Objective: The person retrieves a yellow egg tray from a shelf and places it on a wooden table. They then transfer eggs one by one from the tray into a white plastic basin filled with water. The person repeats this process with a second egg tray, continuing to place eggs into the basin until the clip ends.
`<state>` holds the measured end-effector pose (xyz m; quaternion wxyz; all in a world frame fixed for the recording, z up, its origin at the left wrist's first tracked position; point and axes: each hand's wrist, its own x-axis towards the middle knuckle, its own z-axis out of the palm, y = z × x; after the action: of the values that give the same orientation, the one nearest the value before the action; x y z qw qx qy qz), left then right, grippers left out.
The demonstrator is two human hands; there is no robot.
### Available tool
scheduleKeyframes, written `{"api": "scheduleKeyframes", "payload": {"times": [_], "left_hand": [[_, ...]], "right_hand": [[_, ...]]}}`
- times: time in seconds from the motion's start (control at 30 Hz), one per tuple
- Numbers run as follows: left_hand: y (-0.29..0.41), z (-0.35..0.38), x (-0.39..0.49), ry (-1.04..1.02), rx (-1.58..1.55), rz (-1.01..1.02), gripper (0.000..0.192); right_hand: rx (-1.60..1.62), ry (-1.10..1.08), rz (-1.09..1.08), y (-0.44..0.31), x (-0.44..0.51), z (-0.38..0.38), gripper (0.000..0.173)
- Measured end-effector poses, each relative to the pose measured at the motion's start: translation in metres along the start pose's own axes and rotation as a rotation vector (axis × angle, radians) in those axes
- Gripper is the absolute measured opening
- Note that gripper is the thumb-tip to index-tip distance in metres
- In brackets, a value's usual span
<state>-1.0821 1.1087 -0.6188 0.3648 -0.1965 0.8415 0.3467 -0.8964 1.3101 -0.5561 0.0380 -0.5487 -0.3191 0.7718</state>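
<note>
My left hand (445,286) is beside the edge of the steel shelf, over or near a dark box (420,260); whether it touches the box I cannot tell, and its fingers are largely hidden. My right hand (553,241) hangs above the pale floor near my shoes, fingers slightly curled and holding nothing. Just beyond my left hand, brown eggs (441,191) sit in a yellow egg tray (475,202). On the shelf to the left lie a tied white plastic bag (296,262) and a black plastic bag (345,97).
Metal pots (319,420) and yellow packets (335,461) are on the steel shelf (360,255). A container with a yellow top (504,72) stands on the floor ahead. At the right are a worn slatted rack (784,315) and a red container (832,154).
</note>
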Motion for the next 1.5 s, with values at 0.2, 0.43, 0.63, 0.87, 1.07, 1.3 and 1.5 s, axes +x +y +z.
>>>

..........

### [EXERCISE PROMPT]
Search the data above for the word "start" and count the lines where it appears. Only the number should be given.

### [ANSWER BOX]
2